TO DO -> Begin at the top of the following data. Copy each line exactly until you have copied the line containing "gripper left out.".

DATA EXTRACT ->
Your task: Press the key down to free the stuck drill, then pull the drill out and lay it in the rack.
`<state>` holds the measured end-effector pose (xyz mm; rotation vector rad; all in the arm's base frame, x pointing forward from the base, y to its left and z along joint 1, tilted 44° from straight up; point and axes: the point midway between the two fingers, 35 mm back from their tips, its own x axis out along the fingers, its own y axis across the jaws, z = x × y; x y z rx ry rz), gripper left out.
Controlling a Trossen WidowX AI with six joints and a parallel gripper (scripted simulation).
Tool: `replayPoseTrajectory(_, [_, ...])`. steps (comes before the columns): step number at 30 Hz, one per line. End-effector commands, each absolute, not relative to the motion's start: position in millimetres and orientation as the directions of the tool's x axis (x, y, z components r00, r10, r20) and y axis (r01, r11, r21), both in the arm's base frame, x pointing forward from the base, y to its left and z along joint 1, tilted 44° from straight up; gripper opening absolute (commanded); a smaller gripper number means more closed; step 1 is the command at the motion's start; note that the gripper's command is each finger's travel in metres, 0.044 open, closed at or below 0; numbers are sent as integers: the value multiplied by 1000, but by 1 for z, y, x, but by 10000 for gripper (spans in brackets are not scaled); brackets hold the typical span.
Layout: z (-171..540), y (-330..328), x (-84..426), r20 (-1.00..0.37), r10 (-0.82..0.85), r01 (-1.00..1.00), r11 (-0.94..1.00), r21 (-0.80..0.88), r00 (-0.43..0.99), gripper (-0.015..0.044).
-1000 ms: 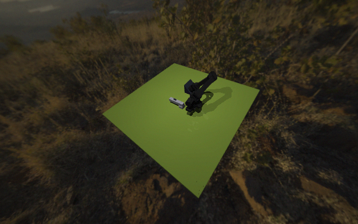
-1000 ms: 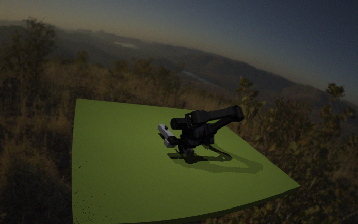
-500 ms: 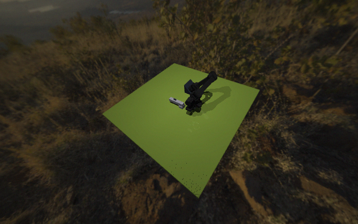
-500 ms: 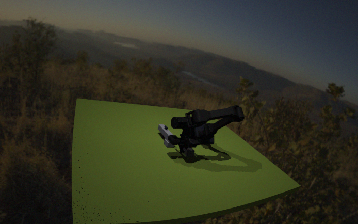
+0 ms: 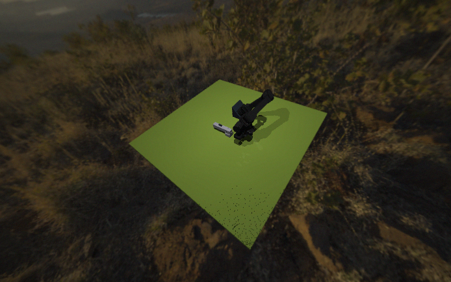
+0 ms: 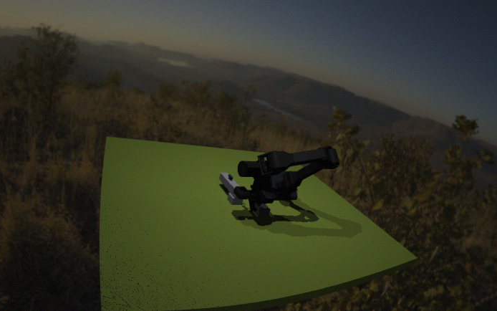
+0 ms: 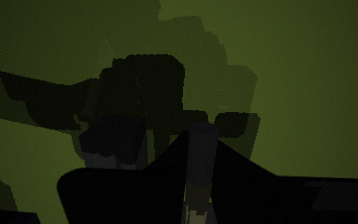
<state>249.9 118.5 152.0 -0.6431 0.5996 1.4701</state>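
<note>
The gripper (image 5: 244,134) (image 6: 256,198) (image 7: 194,136) is clenched on a slim grey rod (image 7: 202,155), apparently the drill, close to the stepped end of the long pale block (image 5: 222,128) (image 6: 230,185). The rod looks smooth, straight and round, dull dark grey, with a blunt end; its lower part is hidden. The block is boxy, light grey, with a small dark knob (image 5: 219,124) (image 6: 230,176) on its top.
</note>
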Motion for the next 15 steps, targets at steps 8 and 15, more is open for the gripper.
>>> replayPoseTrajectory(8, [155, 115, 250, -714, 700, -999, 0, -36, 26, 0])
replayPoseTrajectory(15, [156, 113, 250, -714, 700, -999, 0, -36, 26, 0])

OUTPUT ->
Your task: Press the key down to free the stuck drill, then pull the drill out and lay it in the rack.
`<state>` holds the measured end-effector pose (xyz mm; rotation vector rad; all in the arm's base frame, x pointing forward from the base, y to its left and z along joint 1, tilted 44° from straight up; point and axes: the point midway between the two fingers, 35 mm back from their tips, its own x axis out along the fingers, its own y axis across the jaws, z = x × y; x y z rx ry rz), gripper left out.

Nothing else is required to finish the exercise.